Third, from ASEAN’s perspective, the failing TPP could have a political upside. Previously, ASEAN centrality was tested when four of its members negotiated the TPP alone. With the rebalance to RCEP, ASEAN’s linchpin role in Southeast Asian regionalism would be restored and even strengthened as ASEAN takes part in RCEP en bloc. Moreover, the RCEP, which would consolidate production sharing networks and supply chains, complements and synergizes with ASEAN’s existing regional integration schemes such as the ASEAN Economic Community and AEC Blueprint 2025.

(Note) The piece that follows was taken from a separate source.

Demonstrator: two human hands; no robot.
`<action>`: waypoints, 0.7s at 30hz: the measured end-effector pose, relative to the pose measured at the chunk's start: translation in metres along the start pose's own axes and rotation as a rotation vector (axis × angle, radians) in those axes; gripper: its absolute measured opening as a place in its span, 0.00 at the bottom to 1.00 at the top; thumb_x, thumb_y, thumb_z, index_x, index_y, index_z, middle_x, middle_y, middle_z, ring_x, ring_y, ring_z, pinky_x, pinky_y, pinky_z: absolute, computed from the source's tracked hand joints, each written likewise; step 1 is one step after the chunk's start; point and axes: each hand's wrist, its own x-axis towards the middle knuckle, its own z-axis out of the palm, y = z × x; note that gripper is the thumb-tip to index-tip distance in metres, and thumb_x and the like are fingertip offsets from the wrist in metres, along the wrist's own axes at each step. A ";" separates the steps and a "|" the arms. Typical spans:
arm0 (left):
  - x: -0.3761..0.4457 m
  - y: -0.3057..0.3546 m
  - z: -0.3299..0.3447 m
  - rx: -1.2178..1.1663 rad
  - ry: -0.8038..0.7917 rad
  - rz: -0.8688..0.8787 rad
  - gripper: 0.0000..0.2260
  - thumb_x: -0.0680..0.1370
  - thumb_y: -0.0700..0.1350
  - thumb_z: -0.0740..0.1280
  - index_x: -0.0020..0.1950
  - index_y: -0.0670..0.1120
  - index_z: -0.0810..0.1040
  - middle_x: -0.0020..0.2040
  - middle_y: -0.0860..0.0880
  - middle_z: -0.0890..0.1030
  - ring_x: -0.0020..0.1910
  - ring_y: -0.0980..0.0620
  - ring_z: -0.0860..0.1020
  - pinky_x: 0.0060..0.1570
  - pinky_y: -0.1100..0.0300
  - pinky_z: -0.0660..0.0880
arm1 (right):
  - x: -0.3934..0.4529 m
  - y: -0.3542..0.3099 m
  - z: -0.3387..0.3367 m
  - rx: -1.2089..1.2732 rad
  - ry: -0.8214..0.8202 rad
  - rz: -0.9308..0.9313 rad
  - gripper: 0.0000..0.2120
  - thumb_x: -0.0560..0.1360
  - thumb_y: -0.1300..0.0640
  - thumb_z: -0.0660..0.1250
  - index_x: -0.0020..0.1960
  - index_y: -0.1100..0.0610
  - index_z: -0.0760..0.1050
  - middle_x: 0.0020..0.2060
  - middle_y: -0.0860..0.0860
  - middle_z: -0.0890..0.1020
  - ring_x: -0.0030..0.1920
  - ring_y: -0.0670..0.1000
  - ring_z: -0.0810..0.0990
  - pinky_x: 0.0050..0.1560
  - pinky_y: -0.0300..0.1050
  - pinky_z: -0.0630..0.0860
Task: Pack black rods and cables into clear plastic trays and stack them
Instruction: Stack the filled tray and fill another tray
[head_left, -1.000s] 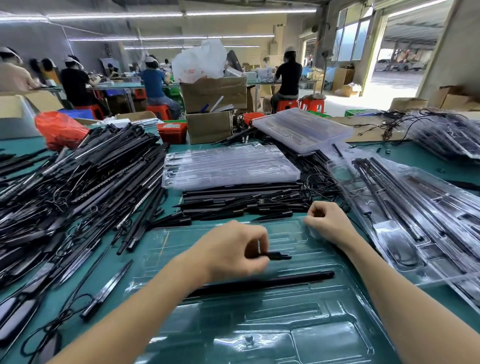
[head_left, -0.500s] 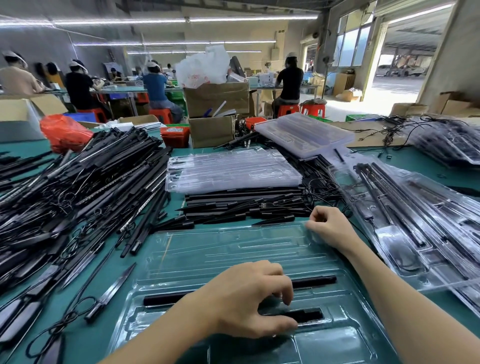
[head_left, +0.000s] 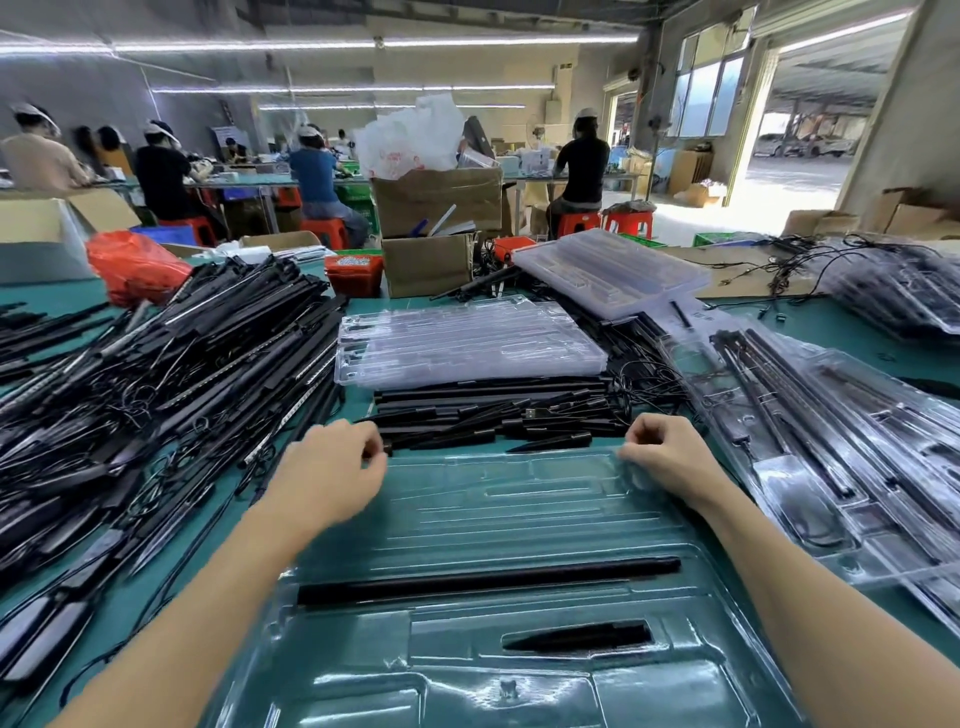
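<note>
A clear plastic tray (head_left: 519, 499) lies in front of me on the green table. A long black rod (head_left: 488, 579) sits in one of its channels, and a short black spike (head_left: 582, 636) fills a slot nearer to me. Just beyond the tray is a small pile of black spikes and rods (head_left: 498, 415). My left hand (head_left: 332, 473) is at the pile's left end, fingertips pinching the end of one spike. My right hand (head_left: 665, 452) is curled in a loose fist, resting on the tray's far right rim with nothing seen in it.
A big heap of black rods and cables (head_left: 156, 389) covers the table's left side. Empty clear trays (head_left: 467, 343) are stacked behind the small pile. Filled trays (head_left: 831, 441) lie overlapping on the right. Cardboard boxes (head_left: 431, 260) stand at the back, with seated workers beyond them.
My left hand set the short spike into the near slot, then moved forward to the pile beyond the tray. My right hand stayed on the far right rim.
</note>
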 end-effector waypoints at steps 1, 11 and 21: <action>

Finally, there is a legal dimension to the strategic calculus behind the TPP. Through introducing WTO-extra and WTO-plus rules in such issue areas as e-commerce, public procurement, and competition and regulatory coherence, the TPP was counted on by negotiating parties to write the “rules of the road” for 21st century trade. The same can be said about the less stringent RCEP. Indeed, the TPP and RCEP have been framed as two competing pathways to reaching an all-encompassing Free Trade Area of the Asia Pacific (FTAAP).
In the absence of the TPP, the RCEP unambiguously becomes the default path to freer trade in the Asia Pacific. Establishing the FTAAP by multilateralizing the RCEP probably entails that countries on the other side of the Pacific (including the U.S.) have to play by Asia-prescribed rules should they want to join what is on course to become the world’s largest free-trade area.
Much like its eye-catching inception, the seemingly imminent failure of the TPP will have profound implications for Asia. Now Asian states have to dwell on how they can make the best out of the TPP’s final outcome (and of the new U.S. administration that makes the call), while contributing to the long-term stability and prosperity of the region.